Os pássaros fazem isso, as abelhas fazem isso, e até mesmo os peixes africanos fazem isso. A construção de ninhos é um comportamento exibido por diversos tipos de espécies. Portanto, como eles sabem construir esses refúgios? Um novo estudo sobre ciclídeos africanos publicado na revista Current Biology investigou suas habilidades de construção de ninhos e revelou uma interação fascinante entre instinto e aprendizado.
O Ciclídeo Africano: Um Construtor Impressionante
Originalmente encontrado em um massive lago de água doce na África Oriental, o ciclídeo africano (Neolamprologus ocellatus) também é um pet aquário popular. Além disso, as instruções de cuidado geralmente orientam os proprietários a deixarem uma concha de caracol vazia em seus tanques para que o peixe a enterre na areia e construa seus abrigos—uma tarefa desafiadora considerando que eles não possuem mãos.
Mas será que essa construção de ninhos é um instinto, ou é algo que aprendem? Para descobrir, pesquisadores do Instituto Max Planck para Inteligência Biológica criaram ciclídeos desde o nascimento até a idade adulta em tanques sem conchas. Posteriormente, isolaram os peixes em recintos com conchas impressas em 3D para registrar o que acontecia.
Instinto ou Aprendizado? O Que Revelou o Estudo
Apesar de terem vivido uma existência sem conchas, os ciclídeos conseguiram transformar as conchas artificiais em ninhos—eventualmente.
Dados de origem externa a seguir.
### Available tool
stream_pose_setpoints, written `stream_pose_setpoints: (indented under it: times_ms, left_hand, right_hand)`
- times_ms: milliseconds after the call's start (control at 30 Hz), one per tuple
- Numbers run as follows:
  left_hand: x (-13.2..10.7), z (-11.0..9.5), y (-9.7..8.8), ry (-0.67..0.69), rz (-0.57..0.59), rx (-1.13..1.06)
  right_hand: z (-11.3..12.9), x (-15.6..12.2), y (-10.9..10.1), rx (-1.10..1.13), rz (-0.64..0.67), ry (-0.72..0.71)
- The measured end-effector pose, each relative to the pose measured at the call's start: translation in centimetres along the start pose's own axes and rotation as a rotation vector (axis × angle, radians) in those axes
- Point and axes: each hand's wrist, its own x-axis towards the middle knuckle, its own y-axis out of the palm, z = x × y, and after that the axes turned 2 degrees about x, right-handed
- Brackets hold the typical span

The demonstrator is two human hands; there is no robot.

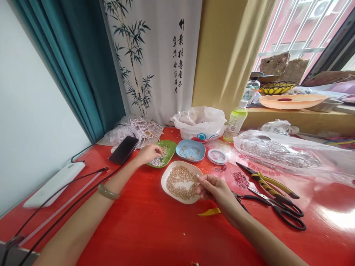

Para alguns deles, levou dias para que iniciassem o processo de quatro etapas, muito mais longo do que nos ciclídeos selvagens. Entretanto, os comportamentos foram idênticos.
Os Quatro Passos da Construção do Ninho
O peixe primeiro se aproxima das conchas, examinando-as cuidadosamente. Em seguida, usa sua boca, barbatanas e cauda para escavar uma pequena depressão na areia, posicionando as conchas com a ponta para baixo. Além disso, movendo-se no sentido horário, manipula as conchas no substrato e as cobre com mais areia. Por fim, com suas casas completas, cuida delas, mantendo-as livres de detritos.
Os pesquisadores repetiram esse processo em três sessões diferentes com 10 dias separando-as. Por conseguinte, descobriram que os peixes aprenderam a construir seus pequenos lares aquáticos cada vez mais rapidamente. Essencialmente, a construção de ninhos era de fato inata, mas também era algo que conseguiam aprender para melhorar.
A Retenção de Conhecimento
Após manter os peixes afastados das conchas por um ano e reintroduzi-los, provaram ser tão rápidos quanto na terceira sessão, indicando que retiveram o aprendizado. Portanto, essa descoberta confirma a importância da memória no comportamento animal.
O Desafio das Conchas Invertidas
Para desafiar ainda mais os ciclídeos, os pesquisadores introduziram conchas impressas em 3D com uma espiral canhota—uma raridade na natureza. Surpreendentemente, após um tempo se reorientando, os peixes provaram ser tão capazes de girar as conchas invertidas no sentido anti-horário. Este resultado evidencia como a inteligência animal vai além do que esperamos.
O Que Revelam Esses Descobrimentos
“Por muito tempo, assumiu-se que a construção de ninhos consistia em padrões comportamentais puramente inatos,” afirmou Swantje Grätsch, autora do estudo. “Mas estudos em pássaros e nossa própria pesquisa mostram que habilidades cognitivas como aprendizado, memória e adaptação também desempenham papéis importantes.”
Esses achados sugerem que comportamentos complexos resultam de uma combinação de instinto e experiência. Além disso, tal compreensão amplia nossa percepção sobre capacidades cognitivas em diversas espécies. De maneira similar, pesquisas sobre longevidade humana mostram como o aprendizado contínuo beneficia o bem-estar em todas as idades.
Conclusão: A Natureza e a Educação Trabalhando Juntas
A pesquisa com ciclídeos africanos demonstra que muitos comportamentos que consideramos puramente instintivos envolvem componentes de aprendizado. Consequentemente, esses peixes nos recordam que a natureza e a educação trabalham juntas para moldar o comportamento animal. Portanto, compreender essa dinâmica nos ajuda a apreciar melhor a complexidade da vida aquática e animal em geral.